Второе сознательное воспоминание относится к моей болезни, случившейся, когда мне было три года. Не знаю, чем я была больна, но доктор приказал поставить мне на грудь несколько пиявок. Я живо помню, как отвратительны были для меня эти извивающиеся червяки, как я их боялась и как старалась оторвать их от груди. Ясно помню также, как возила меня моя мама причастить и помолиться перед чудотворной иконой О Всех Скорбящей Божией Матери (на Шпалерной). Видя, что мама и няня молятся и плачут, я крестилась и тоже заливалась слезами. На другой день после молебна последовал кризис, и я стала быстро поправляться. Вообще дети в нашей семье редко хворали. Случались, конечно, кашли, насморки, но все болезни лечились домашними средствами, и все благополучно проходило.
Я вспоминаю мое детство и юность с самым отрадным чувством: отец и мать нас всех очень любили и никогда не наказывали понапрасну. Жизнь в семье была тихая, размеренная, спокойная, без ссор, драм или катастроф. Кормили нас сытно, водили гулять каждый день, и летом мы с утра до вечера сидели в саду; зимой же катались с ледяной горки, там же устроенной. Игрушками нас не баловали, а потому мы их ценили и берегли. Детских книг совсем не было: нас никто не пытался «развивать». Рассказывали нам иногда сказки, преимущественно отец; вернувшись со службы и пообедав, он ложился на диван, звал к себе детвору и принимался рассказывать. Сказка у него была одна, об Иванушке-дурачке, но вариации были бесчисленны, и мы с братом всегда удивлялись: почему Иванушку называют дурачком, раз он так умно умеет выпутываться из всевозможных бед? Удовольствия доставлялись нам редко: елка на Рождестве, зажигавшаяся каждый вечер, домашнее переряжение; на Масленой нас возили на балаганы и катали на вейках. Два раза в год – перед Рождеством и на Святой – ездили в театр, преимущественно в оперу или балет. Но эти редкие удовольствия нами чрезвычайно ценились, и мы целыми месяцами находились под очарованием виденного нами спектакля.

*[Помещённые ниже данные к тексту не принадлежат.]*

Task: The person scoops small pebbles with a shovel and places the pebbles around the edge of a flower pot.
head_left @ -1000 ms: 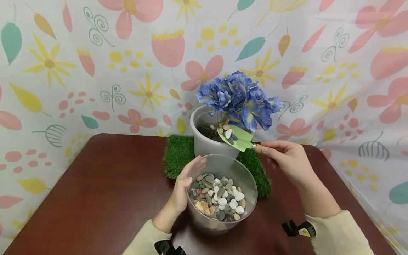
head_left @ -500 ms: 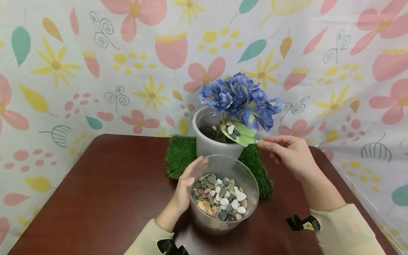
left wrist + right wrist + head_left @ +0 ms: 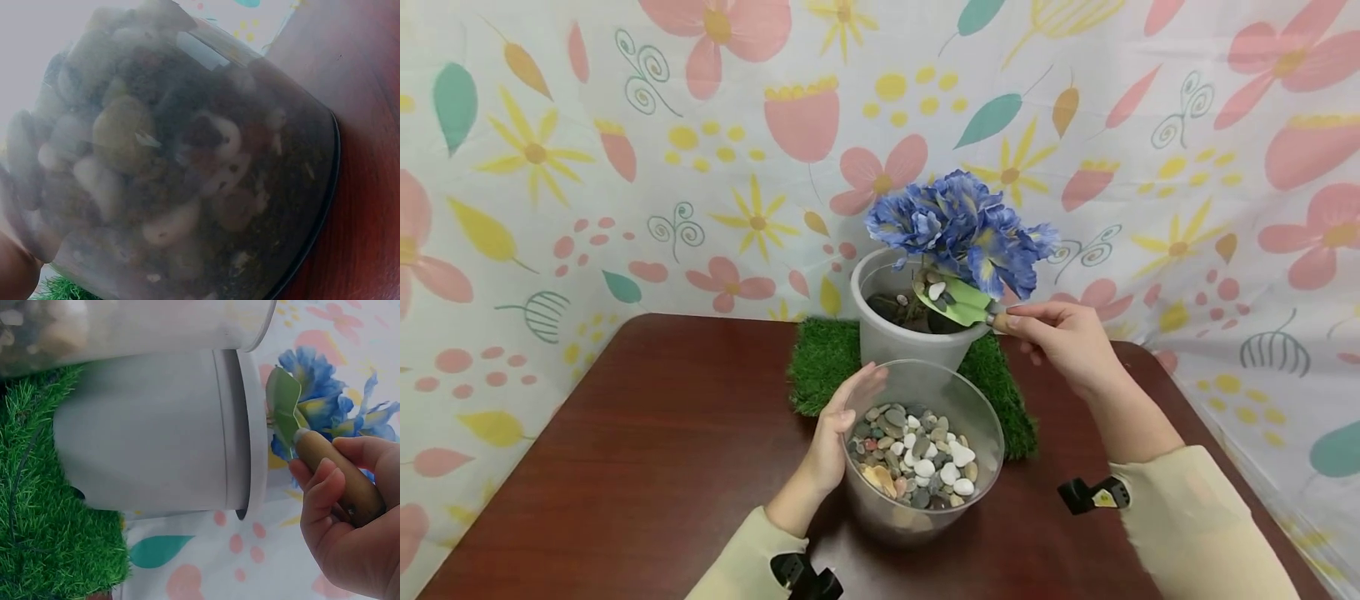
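Note:
My right hand (image 3: 1063,342) grips the wooden handle of a small trowel (image 3: 973,304) with a light green blade. The blade lies over the rim of a pale grey flowerpot (image 3: 902,342), below blue flowers (image 3: 958,221). A white pebble (image 3: 936,290) and several darker ones sit on the blade. In the right wrist view, my fingers curl round the trowel handle (image 3: 344,472). My left hand (image 3: 835,433) holds the left side of a clear plastic bucket (image 3: 917,529), partly filled with mixed pebbles (image 3: 913,454). The bucket wall fills most of the left wrist view.
The flowerpot stands on a green artificial grass mat (image 3: 823,367) toward the back of the dark red-brown table (image 3: 647,467). The bucket stands in front of it. A white cloth (image 3: 647,183) printed with flowers hangs behind the table.
My right hand has raised the trowel handle, so the blade tips more toward the pot's inside, with pebbles still on it. My left hand and the bucket stay in place.

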`<state>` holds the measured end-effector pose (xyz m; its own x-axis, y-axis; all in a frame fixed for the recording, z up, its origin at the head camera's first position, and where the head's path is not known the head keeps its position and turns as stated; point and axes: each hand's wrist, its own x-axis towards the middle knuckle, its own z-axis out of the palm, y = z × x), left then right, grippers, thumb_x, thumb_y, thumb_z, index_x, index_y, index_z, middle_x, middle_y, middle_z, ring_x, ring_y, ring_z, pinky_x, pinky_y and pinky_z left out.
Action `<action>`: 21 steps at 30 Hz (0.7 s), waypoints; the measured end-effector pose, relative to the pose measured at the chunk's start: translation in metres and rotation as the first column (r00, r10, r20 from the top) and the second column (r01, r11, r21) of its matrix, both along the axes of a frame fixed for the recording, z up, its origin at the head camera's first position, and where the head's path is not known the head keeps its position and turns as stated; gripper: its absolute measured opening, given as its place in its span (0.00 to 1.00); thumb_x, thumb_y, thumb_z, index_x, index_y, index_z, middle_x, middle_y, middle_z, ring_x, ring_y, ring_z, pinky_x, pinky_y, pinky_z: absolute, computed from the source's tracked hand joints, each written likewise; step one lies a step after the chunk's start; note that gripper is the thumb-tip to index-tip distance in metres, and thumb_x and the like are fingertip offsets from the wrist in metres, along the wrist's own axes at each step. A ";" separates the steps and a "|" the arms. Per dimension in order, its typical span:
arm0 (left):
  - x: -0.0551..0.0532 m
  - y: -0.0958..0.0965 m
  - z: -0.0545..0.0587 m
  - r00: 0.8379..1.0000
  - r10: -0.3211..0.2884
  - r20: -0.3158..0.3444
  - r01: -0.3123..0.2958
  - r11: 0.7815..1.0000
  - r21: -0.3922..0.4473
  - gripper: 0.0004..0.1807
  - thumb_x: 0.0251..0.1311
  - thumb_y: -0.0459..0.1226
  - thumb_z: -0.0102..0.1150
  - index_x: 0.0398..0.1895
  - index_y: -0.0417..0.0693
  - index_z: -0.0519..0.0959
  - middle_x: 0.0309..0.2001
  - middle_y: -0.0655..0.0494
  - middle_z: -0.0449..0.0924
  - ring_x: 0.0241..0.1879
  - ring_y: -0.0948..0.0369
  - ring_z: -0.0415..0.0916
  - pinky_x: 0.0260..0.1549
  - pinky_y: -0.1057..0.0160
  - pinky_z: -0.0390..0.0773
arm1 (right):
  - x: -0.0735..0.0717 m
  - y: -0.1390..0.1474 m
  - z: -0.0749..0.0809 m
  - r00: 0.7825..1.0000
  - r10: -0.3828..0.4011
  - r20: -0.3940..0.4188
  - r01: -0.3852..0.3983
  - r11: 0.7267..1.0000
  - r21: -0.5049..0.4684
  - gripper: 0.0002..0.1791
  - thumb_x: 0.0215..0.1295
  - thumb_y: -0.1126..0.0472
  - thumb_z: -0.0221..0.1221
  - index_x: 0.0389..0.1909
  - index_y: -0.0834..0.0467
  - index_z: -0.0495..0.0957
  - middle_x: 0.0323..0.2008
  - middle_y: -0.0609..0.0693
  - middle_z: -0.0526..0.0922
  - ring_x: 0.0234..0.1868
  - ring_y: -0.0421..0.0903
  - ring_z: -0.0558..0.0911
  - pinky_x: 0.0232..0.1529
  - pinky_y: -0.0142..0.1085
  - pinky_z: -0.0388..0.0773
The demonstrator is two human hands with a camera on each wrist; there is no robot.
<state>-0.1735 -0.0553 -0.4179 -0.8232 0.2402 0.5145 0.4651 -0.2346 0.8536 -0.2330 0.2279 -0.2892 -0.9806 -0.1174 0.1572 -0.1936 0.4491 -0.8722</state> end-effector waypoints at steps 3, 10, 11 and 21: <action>0.001 0.002 -0.002 1.000 0.003 -0.011 -0.003 1.000 -0.005 0.35 0.57 0.36 0.27 0.69 0.26 0.52 0.64 0.24 0.59 0.66 0.51 0.64 0.66 0.43 0.60 | -0.002 0.000 -0.001 1.000 0.019 -0.006 -0.019 1.000 0.003 0.23 0.61 0.53 0.60 0.48 0.68 0.80 0.24 0.36 0.83 0.20 0.38 0.77 0.20 0.31 0.77; 0.001 0.004 0.000 1.000 0.003 -0.031 -0.003 1.000 -0.006 0.35 0.57 0.37 0.27 0.69 0.27 0.51 0.65 0.25 0.59 0.66 0.50 0.63 0.66 0.41 0.59 | -0.003 0.001 0.007 1.000 0.015 -0.006 -0.015 0.997 0.080 0.23 0.62 0.53 0.59 0.49 0.67 0.79 0.23 0.36 0.81 0.18 0.37 0.76 0.21 0.33 0.77; 0.001 0.004 0.001 1.000 0.003 -0.027 -0.003 1.000 -0.005 0.35 0.58 0.37 0.27 0.69 0.28 0.51 0.65 0.25 0.59 0.66 0.51 0.63 0.66 0.42 0.59 | -0.003 0.001 0.008 1.000 0.018 0.001 -0.018 0.996 0.088 0.23 0.62 0.53 0.58 0.50 0.67 0.79 0.22 0.36 0.80 0.18 0.37 0.75 0.21 0.33 0.77; 0.002 0.006 -0.001 0.999 0.008 -0.039 -0.008 1.000 -0.001 0.35 0.57 0.36 0.27 0.69 0.27 0.51 0.64 0.24 0.58 0.66 0.53 0.64 0.66 0.51 0.63 | -0.006 0.000 0.017 0.999 0.015 0.046 -0.023 0.982 0.185 0.21 0.63 0.53 0.57 0.49 0.65 0.79 0.18 0.45 0.78 0.17 0.41 0.75 0.20 0.34 0.75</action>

Скажу несколько слов о своем образовании. С девяти до двенадцати лет я ходила в училище св. Анны (на Кирочной улице). Преподавание всех предметов (кроме Закона Божия) шло на немецком языке, и знание этого языка пригодилось мне впоследствии, когда пришлось провести с мужем несколько лет за границей. В 1858 году в столице открылась первая женская гимназия (Мариинская), и осенью я поступила туда во второй класс. Учиться мне было легко, и при переходе в 3-й и 4-й классы я получала в награду книги, а при окончании курса в 1864 году – большую серебряную медаль. За год перед тем были открыты Н. А. Вышнеградским Педагогические курсы, в которые поступали желающие продолжать свое образование. Осенью 1864 года я тоже поступила на курсы.
В то время в обществе существовало увлечение естественными науками; я поддалась течению: физика, химия, зоология представлялись мне каким-то «откровением», и я поступила на физико-математическое отделение курсов. Вскоре, однако, я убедилась, что выбрала не то, что соответствовало моим наклонностям, и что мои занятия имеют лишь печальный результат: при опытах кристаллизации солей, например, я больше занималась чтением романов, чем наблюдением за колбами и ретортами, и они жестоко страдали; пока читались лекции по зоологии, я ими интересовалась, но когда перешли к практическим занятиям и при мне стали препарировать мертвую кошку, я, к большому моему конфузу, от отвращения упала в обморок. Из этого года занятий мне особенно запомнились лишь талантливые лекции по русской литературе профессора В. В. Никольского, на которых сходились слушательницы обоих отделений.
Летом 1865 года выяснилось прискорбное для меня обстоятельство, что болезнь моего отца не поддается лечению и что ему недолго осталось жить. Тогда я, жалея оставлять моего дорогого больного одного на целые дни, решила на время покинуть курсы. Так как папа страдал бессонницей, то я целыми часами читала ему романы Диккенса и была очень довольна, если он под мое монотонное чтение имел возможность немного заснуть.
В начале 1866 года появилось объявление о Курсах стенографии, которые будет читать П. М. Ольхин, в здании 6-й мужской гимназии. Узнав, что лекции предполагаются по вечерам (когда мой дорогой отец уже уходил на покой), я решила поступить на Курсы стенографии. Об этом особенно настаивал отец, очень жалевший, что я, из-за его болезни, оставила Педагогические курсы. Сначала стенография мне решительно не удалась, и после 5-й или 6-й лекции я пришла к убеждению, что это для меня тарабарская грамота, которую мне ни за что не осилить. Когда я сказала об этом папе, он был очень возмущен: упрекал меня в недостатке терпения, настойчивости и взял с меня слово, что я буду продолжать занятия, выражал свою уверенность, что из меня выработается хороший стенограф. Мой добрый отец точно провидел, что благодаря стенографии я найду свое счастье.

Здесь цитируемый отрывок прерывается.